## ASSIGNMENT
Please reproduce the listing word for word. Pictures stay out.

┄┄┄┄┄┄

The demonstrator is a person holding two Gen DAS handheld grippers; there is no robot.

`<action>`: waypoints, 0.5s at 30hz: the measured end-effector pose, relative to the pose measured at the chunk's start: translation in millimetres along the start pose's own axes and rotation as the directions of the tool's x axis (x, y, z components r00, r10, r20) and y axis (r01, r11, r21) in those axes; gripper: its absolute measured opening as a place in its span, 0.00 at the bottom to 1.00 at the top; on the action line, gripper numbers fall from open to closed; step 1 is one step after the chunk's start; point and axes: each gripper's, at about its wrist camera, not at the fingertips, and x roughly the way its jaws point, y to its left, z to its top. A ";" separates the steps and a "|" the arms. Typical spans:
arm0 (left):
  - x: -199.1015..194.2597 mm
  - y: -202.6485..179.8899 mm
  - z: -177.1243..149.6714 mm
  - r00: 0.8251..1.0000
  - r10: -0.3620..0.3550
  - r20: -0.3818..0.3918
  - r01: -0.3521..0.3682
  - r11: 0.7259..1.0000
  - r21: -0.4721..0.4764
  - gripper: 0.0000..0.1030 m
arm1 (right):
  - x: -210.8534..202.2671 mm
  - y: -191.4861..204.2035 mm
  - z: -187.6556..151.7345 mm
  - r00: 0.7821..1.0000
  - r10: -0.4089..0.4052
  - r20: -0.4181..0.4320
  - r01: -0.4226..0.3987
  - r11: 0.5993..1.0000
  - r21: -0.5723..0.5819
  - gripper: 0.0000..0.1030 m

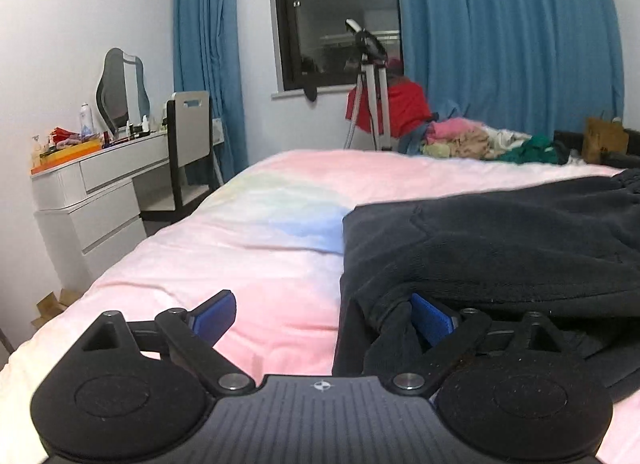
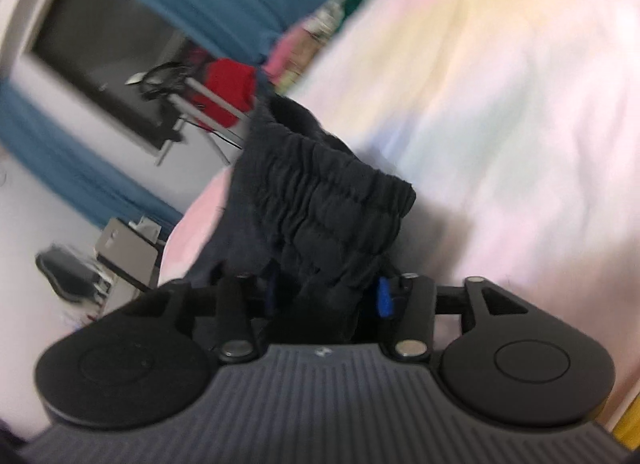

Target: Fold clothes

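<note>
A black fleece garment [image 1: 500, 248] lies on the pink pastel bed cover [image 1: 256, 248], to the right in the left wrist view. My left gripper [image 1: 324, 316] is open and low over the bed at the garment's near left edge; its right blue pad [image 1: 432, 318] sits under a fold of the cloth, its left pad on bare cover. My right gripper [image 2: 326, 292] is shut on the garment's gathered elastic waistband [image 2: 332, 207] and holds it lifted above the bed. The right wrist view is tilted and blurred.
A pile of mixed clothes [image 1: 480, 141] lies at the far end of the bed. A tripod [image 1: 374, 103] with red cloth stands by the window. A white dresser [image 1: 92, 199] with a mirror and a chair [image 1: 190, 143] stand left of the bed.
</note>
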 end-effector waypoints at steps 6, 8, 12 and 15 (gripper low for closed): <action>11.7 14.3 3.7 0.994 -0.071 -0.085 0.062 0.993 -0.103 0.93 | 17.5 -8.0 -6.1 0.998 0.011 -0.065 -0.010 1.000 0.017 0.87; 12.2 19.2 2.3 0.989 -0.099 -0.111 0.083 0.986 -0.142 0.93 | 27.2 -11.5 -10.5 0.992 0.052 -0.113 -0.048 0.998 0.031 0.95; 8.9 35.5 7.3 0.973 -0.178 -0.145 0.141 0.961 -0.236 0.91 | 45.2 -0.4 -18.1 0.990 0.037 -0.139 -0.051 0.994 -0.097 1.00; -1.0 61.5 10.9 0.951 -0.293 -0.094 0.232 0.883 -0.407 0.91 | 46.8 1.4 -21.3 0.992 0.024 -0.124 -0.039 0.992 -0.124 1.00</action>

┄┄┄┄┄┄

## YOUR RESPONSE
The demonstrator is a person holding two Gen DAS handheld grippers; there is no robot.

`<action>`: waypoints, 0.5s at 30hz: the measured end-effector pose, relative to the pose measured at the chunk's start: translation in millimetres along the start pose's own axes and rotation as the directions of the tool's x axis (x, y, z components r00, r10, r20) and y axis (r01, r11, r21) in those axes; gripper: its absolute measured opening as a place in its span, 0.00 at the bottom to 1.00 at the top; on the action line, gripper numbers fall from open to closed; step 1 is one step after the chunk's start; point and axes: each gripper's, at about its wrist camera, not at the fingertips, and x roughly the way its jaws point, y to its left, z to its top. A ";" separates the steps and a "|" the arms. Typical spans:
arm0 (left):
  - x: -199.1015..194.2597 mm
  - y: -202.6485..179.8899 mm
  - z: -177.1243..149.6714 mm
  - r00: 0.8251..1.0000
  - r10: -0.3620..0.3550
  - r20: -0.3818..0.3918
  - r01: -0.3521..0.3682
  - r11: 0.7259..1.0000
  - r21: -0.4721..0.4764
  - gripper: 0.0000..0.1030 m
arm1 (right):
  - x: -210.8534..202.2671 mm
  - y: -191.4861..204.2035 mm
  - z: -187.6556..151.7345 mm
  - r00: 0.7821..1.0000
  - r10: -0.4089..0.4052
  - r20: -0.4181..0.4320
  - r01: -0.4226..0.3987
  - r11: 0.5993..1.0000
  - r21: -0.5723..0.5819
  - gripper: 0.0000..0.1030 m


Target: Fold clothes

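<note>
A black fleece garment [image 1: 500, 248] lies on the pink pastel bed cover [image 1: 256, 248], to the right in the left wrist view. My left gripper [image 1: 324, 316] is open and low over the bed at the garment's near left edge; its right blue pad [image 1: 432, 318] sits under a fold of the cloth, its left pad on bare cover. My right gripper [image 2: 326, 292] is shut on the garment's gathered elastic waistband [image 2: 332, 207] and holds it lifted above the bed. The right wrist view is tilted and blurred.
A pile of mixed clothes [image 1: 480, 141] lies at the far end of the bed. A tripod [image 1: 374, 103] with red cloth stands by the window. A white dresser [image 1: 92, 199] with a mirror and a chair [image 1: 190, 143] stand left of the bed.
</note>
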 end-effector waypoints at steps 6, 8, 12 and 15 (gripper low for closed): <action>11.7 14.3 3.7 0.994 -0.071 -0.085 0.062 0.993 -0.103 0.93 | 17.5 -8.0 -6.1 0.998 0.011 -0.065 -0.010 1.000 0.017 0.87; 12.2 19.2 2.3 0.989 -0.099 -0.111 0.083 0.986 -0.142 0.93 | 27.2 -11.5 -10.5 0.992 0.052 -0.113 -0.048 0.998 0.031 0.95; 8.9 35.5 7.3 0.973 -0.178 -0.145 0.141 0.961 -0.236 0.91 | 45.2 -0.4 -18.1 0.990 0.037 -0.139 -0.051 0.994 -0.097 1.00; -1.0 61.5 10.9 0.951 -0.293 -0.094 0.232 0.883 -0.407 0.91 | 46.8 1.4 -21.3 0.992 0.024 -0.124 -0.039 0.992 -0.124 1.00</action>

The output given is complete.